Step 3; The mensuration of mark-on aspergillus parasiticus bacterium GIM3.395 in the spontaneous fermentation beans sauce actual sample: will modify good immunoelectrode and immerse in the different mark-on beans sauce sample liquid; Antibody on mark-on antigen and the electrode carries out 37 ℃ of following incubation reaction 30min, in the potassium ferricyanide damping fluid of the 2.5mmol of 0.1mol/L KCl, carries out EIS and measures.Look into working curve and obtain Aspergillus concentration, calculate recovery rate, recovery result such as table 1.

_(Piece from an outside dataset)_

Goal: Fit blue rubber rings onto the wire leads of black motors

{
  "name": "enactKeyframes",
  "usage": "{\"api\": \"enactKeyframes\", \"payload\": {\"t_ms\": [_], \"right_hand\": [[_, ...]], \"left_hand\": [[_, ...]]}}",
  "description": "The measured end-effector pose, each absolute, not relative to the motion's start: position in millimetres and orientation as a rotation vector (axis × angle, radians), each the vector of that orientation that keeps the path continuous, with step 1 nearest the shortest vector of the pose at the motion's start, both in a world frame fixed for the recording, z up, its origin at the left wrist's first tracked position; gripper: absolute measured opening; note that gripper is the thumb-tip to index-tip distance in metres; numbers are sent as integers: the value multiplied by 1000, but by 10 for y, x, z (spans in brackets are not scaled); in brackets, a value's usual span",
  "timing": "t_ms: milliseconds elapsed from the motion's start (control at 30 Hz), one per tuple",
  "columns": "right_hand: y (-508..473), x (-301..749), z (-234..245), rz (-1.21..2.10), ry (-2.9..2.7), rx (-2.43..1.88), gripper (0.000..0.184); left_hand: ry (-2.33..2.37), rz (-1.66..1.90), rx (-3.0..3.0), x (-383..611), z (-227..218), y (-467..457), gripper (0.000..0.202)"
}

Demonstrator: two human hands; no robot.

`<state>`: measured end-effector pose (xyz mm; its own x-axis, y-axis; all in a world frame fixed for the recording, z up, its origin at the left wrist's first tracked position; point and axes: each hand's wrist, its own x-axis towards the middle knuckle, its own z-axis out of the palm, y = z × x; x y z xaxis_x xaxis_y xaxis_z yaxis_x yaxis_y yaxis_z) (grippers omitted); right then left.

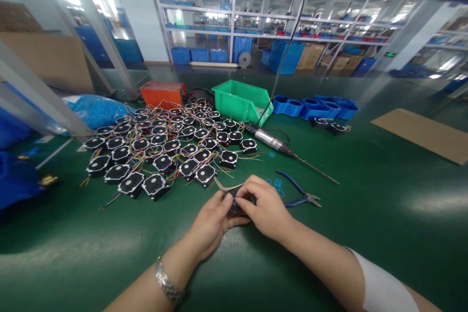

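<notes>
Workpiece: small black unit (pixel 237 203), held between both hands just above the green table (pixel 329 253), near the middle of its near edge; it is mostly hidden by the fingers.
Left hand (pixel 214 222): closed on the unit from the left, with the thumb laid over its top; a metal bracelet (pixel 168 285) is worn on the wrist.
Right hand (pixel 265 207): curled over the unit from the right, with the fingertips pressed on its top face.
Wires (pixel 226 186): a thin coloured bundle is seen running from the unit toward the far left.
Pile (pixel 164 151): many similar black units with wires are spread toward the far left corner, the nearest just beyond the hands.
Pliers (pixel 298 195): blue-handled, laid flat just right of the right hand, tips pointed right.
Rings (pixel 278 184): small and blue, scattered between pliers and pile.
Screwdriver (pixel 270 140): powered, laid beyond the pliers, bit pointed right.
Bin (pixel 241 102): green, set beyond the pile toward the far edge; an orange box (pixel 163 93) is placed to its left and blue trays (pixel 314 107) to its right.
</notes>
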<state>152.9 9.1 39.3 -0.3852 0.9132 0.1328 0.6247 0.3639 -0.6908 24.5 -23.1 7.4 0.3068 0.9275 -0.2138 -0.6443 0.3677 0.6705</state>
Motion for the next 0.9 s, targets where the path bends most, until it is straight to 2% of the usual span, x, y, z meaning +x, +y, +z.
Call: {"api": "enactKeyframes", "payload": {"t_ms": [300, 433, 567, 767, 900], "right_hand": [[170, 1596, 521, 789, -2085, -1274, 14], [447, 1843, 575, 642, -1974, -1533, 18], [665, 2063, 536, 646, -2260, -1873, 16], [597, 2072, 485, 628, -2579, -1749, 14], [526, 2007, 447, 431, -2724, -1716, 18]], "left_hand": [[772, 1115, 493, 241, 74, -214, 27], [863, 1155, 494, 191, 101, -179, 32], [875, 1192, 485, 150, 103, -142, 30], [892, 1174, 530, 122, 96, -135, 34], [921, 1147, 583, 102, 129, -153, 37]]}}
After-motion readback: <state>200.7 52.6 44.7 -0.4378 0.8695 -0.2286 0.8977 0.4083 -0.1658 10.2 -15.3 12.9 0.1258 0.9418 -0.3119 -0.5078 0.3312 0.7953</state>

Table 1 is aspergillus parasiticus bacterium recovery of standard addition and an error result in the immunosensor spontaneous fermentation beans sauce actual sample.
Mark-on concentration (cfu/mL) |
150 |
300 |
1000 |
1500 |
The recovery (%) (n=3) |
113.5±4.5 |
81.5±3.8 |
87.9±1.2 |
85.2±1.6 |
Embodiment 3
The mensuration of aspergillus parasiticus bacterium in the corn flour sample
Step 1, the processing of corn flour sample: under sterile working, get the 2g corn flour, and suitably mill.Dilute with certain density sterilization ultrapure water after milling.
Step 2, the structure of immunosensor: after naked gold electrode polishing, cleaning, be immersed in earlier in the L-halfcystine of 0.5% (m/v), 5h is soaked in 37 ℃ of insulations.Then, 4 ℃ of hold over night depositing nano gold after the taking-up, wash, dry up with ultrapure water.Electrode surface is coated with and drips 10 μ L product aflatoxin Aspergillus polyclonal antibody, hatches 1h for 37 ℃.Last Dropwise 5 % skimmed milk-PBS solution 10 μ L seals the non-specific adsorption site as covering reagent, after 37 ℃ of reactions, uses the ultrapure water washes clean.After the electrode that uses immediately needed not dry up with nitrogen, placing pH was that 7.4 PBS is for use in 4 ℃ of preservations.
Step 3, the detection of corn flour sample: will modify good immunoelectrode and immerse in the corn flour sample liquid, 37 ℃ of following incubation reaction 30min carry out EIS and measure in the potassium ferricyanide damping fluid of the 2.5mmol of 0.1mol/LKCl.